Exercise materials below:
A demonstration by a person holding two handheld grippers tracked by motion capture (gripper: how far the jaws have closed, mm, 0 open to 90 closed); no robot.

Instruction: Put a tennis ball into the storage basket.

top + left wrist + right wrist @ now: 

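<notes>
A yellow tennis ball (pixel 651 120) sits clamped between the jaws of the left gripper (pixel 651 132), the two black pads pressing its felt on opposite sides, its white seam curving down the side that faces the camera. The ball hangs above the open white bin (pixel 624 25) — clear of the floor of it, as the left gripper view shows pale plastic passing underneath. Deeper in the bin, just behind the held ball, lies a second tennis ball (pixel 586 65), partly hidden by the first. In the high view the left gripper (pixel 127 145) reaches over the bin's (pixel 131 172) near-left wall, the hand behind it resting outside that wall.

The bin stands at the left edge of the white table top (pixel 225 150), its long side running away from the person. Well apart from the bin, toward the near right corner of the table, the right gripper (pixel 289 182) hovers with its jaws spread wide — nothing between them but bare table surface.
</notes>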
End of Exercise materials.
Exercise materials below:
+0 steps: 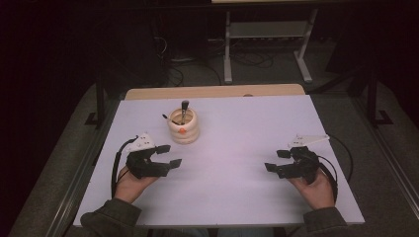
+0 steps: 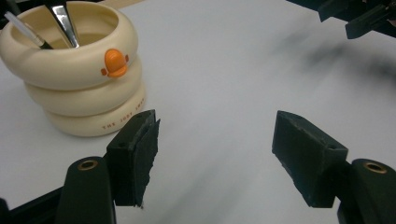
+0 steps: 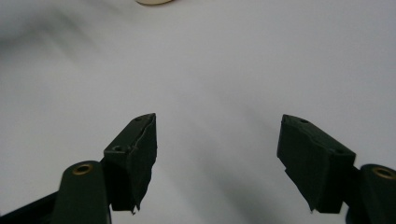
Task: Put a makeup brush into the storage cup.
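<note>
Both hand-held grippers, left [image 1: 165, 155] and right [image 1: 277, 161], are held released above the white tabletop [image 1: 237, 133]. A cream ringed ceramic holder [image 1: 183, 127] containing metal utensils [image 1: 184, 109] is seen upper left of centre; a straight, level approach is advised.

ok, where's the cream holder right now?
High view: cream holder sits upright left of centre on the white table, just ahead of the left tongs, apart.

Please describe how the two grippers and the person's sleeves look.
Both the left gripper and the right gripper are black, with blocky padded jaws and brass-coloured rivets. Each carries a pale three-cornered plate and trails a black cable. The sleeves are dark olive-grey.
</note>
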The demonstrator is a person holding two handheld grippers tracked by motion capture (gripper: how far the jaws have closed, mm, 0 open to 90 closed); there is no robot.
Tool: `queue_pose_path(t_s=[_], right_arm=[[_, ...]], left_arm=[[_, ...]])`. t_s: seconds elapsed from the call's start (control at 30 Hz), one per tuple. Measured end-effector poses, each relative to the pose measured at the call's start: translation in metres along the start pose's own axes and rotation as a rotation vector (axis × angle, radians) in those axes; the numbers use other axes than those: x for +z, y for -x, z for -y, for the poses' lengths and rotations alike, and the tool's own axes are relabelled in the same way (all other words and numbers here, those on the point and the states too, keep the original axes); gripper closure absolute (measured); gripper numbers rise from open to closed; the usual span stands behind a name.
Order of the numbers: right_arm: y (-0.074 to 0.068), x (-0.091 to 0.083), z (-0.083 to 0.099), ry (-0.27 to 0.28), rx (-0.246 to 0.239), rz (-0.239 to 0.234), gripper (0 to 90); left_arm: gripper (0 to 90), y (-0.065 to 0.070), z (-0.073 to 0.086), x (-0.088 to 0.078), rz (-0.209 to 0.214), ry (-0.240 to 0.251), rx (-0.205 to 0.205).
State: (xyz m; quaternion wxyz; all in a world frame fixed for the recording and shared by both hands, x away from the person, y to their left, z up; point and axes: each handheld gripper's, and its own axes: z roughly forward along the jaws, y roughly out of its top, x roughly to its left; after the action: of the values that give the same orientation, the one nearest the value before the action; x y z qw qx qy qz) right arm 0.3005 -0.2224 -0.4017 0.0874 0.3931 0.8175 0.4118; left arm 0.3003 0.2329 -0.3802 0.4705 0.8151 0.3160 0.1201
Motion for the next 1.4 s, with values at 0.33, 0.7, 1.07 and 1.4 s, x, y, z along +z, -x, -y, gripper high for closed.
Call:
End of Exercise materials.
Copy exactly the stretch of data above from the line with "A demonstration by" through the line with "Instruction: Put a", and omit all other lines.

Exercise result:
A demonstration by a person holding two handheld grippers tracked by motion capture (gripper: how far the jaws have closed, mm, 0 open to 90 closed); no robot.

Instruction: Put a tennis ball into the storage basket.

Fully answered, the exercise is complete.